Fix issues in API (#3008)

### What problem does this PR solve? Fix issues in API ### Type of change - [x] Bug Fix (non-breaking change which fixes an issue) Co-authored-by: liuhua <10215101452@stu.ecun.edu.cn>
2026-01-30 23:26:36 +08:00 · 2024-10-24 20:10:47 +08:00
parent 161c7a231b
commit 648f8e81d1
5 changed files with 187 additions and 205 deletions
--- a/api/apps/sdk/dataset.py
+++ b/api/apps/sdk/dataset.py
@ -64,7 +64,12 @@ def create(tenant_id):
    if not req.get("embedding_model"):
        req['embedding_model'] = t.embd_id
    else:
-        if not TenantLLMService.query(tenant_id=tenant_id,model_type="embedding", llm_name=req.get("embedding_model")):
+        valid_embedding_models=["BAAI/bge-large-zh-v1.5","BAAI/bge-base-en-v1.5","BAAI/bge-large-en-v1.5","BAAI/bge-small-en-v1.5",
+                                "BAAI/bge-small-zh-v1.5","jinaai/jina-embeddings-v2-base-en","jinaai/jina-embeddings-v2-small-en",
+                                "nomic-ai/nomic-embed-text-v1.5","sentence-transformers/all-MiniLM-L6-v2","text-embedding-v2",
+                                "text-embedding-v3","maidalun1020/bce-embedding-base_v1"]
+        if not TenantLLMService.query(tenant_id=tenant_id,model_type="embedding", llm_name=req.get("embedding_model"))\
+                and req.get("embedding_model") not in valid_embedding_models:
            return get_error_data_result(f"`embedding_model` {req.get('embedding_model')} doesn't exist")
    key_mapping = {
        "chunk_num": "chunk_count",
@ -133,6 +138,9 @@ def update(tenant_id,dataset_id):
            return get_error_data_result(
                retmsg="Can't change `tenant_id`.")
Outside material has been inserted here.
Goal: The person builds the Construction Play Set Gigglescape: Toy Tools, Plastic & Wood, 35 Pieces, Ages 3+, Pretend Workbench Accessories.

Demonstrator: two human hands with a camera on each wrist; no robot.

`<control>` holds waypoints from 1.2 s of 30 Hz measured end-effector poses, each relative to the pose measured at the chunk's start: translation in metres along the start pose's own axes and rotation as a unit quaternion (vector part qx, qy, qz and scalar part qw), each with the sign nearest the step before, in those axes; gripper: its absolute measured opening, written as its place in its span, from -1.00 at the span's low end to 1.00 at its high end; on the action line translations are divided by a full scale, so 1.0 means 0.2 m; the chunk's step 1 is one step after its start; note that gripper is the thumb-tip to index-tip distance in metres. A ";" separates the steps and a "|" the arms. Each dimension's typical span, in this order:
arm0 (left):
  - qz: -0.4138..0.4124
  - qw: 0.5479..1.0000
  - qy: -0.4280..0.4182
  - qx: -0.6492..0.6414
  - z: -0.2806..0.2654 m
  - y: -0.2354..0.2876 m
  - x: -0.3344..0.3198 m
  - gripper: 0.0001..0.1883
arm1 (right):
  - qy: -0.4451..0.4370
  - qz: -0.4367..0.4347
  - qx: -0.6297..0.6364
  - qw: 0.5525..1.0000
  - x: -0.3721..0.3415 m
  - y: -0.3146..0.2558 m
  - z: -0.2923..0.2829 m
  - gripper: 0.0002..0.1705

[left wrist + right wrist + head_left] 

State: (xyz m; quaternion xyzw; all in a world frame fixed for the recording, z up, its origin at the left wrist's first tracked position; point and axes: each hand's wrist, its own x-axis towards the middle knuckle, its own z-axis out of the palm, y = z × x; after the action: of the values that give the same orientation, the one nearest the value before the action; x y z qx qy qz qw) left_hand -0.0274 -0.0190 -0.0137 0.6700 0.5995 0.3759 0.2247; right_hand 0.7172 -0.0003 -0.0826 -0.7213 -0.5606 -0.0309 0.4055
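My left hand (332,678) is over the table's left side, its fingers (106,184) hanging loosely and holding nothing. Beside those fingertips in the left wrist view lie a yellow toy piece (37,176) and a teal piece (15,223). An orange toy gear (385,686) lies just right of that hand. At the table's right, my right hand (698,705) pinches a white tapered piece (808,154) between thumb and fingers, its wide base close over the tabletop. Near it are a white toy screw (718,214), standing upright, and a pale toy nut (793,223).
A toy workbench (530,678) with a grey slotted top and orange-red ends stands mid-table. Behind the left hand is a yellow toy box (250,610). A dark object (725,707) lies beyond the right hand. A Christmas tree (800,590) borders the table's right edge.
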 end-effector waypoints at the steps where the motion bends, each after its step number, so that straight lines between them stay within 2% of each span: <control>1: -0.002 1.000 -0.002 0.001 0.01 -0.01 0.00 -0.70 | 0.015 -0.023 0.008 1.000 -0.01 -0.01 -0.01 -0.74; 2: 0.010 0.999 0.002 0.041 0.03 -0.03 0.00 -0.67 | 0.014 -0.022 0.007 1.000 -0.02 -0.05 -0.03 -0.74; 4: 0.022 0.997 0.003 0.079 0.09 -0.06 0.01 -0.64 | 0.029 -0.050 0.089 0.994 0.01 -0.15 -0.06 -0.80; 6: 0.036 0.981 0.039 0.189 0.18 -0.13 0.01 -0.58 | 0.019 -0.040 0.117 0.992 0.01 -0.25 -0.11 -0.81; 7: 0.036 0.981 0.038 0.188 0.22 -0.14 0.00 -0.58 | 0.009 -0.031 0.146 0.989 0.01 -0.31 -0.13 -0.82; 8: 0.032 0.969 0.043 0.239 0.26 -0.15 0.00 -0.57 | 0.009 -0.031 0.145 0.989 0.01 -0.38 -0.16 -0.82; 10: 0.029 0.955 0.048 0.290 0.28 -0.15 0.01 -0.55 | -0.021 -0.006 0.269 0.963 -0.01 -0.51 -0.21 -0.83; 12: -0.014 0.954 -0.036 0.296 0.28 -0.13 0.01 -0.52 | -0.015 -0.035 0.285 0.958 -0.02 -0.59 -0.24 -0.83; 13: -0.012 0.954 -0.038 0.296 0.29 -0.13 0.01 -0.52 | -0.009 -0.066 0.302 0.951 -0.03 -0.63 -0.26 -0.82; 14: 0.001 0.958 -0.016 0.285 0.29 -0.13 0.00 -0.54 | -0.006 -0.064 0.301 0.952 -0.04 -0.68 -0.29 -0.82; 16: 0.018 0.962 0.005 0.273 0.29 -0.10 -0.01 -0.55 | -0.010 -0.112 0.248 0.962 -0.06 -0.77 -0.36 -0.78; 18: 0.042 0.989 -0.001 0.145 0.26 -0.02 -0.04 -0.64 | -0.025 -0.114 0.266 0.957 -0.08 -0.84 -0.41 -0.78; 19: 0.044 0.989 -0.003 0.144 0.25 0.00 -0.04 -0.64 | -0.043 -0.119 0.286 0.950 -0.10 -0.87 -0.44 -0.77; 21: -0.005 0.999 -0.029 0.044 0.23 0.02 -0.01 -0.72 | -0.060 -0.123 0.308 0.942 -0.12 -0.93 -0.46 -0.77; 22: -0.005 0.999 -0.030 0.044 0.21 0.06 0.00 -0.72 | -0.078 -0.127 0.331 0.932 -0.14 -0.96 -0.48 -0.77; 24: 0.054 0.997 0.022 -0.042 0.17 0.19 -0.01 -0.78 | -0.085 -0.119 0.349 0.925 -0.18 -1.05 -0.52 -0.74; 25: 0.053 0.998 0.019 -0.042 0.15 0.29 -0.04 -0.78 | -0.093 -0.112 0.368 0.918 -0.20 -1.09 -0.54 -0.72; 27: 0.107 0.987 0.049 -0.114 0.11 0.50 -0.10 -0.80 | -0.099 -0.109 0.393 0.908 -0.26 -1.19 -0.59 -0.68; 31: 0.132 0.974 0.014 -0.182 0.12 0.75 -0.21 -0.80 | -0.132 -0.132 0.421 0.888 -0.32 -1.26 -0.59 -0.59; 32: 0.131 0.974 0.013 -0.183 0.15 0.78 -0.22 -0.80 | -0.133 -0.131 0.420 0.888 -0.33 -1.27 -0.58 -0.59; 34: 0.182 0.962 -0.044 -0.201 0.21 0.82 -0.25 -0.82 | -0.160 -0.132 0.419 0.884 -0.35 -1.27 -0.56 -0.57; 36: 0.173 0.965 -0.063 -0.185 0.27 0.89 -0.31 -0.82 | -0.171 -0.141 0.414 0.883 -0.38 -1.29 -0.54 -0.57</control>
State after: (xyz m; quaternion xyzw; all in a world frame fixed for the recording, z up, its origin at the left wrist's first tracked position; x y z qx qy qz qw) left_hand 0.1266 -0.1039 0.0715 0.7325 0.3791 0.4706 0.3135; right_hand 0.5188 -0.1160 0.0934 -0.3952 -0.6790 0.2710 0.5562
    e, kb = KnowledgebaseService.get_by_id(dataset_id)
+    if "parser_config" in req:
+        print(kb.parser_config,flush=True)
+        req["parser_config"]=kb.parser_config.update(req["parser_config"])
    if "chunk_count" in req:
        if req["chunk_count"] != kb.chunk_num:
            return get_error_data_result(
@ -153,10 +161,15 @@ def update(tenant_id,dataset_id):
    if "embedding_model" in req:
        if kb.chunk_num != 0 and req['embedding_model'] != kb.embd_id:
            return get_error_data_result(
-                retmsg="If `chunk_count` is not 0, `embedding_method` is not changeable.")
+                retmsg="If `chunk_count` is not 0, `embedding_model` is not changeable.")
        if not req.get("embedding_model"):
            return get_error_data_result("`embedding_model` can't be empty")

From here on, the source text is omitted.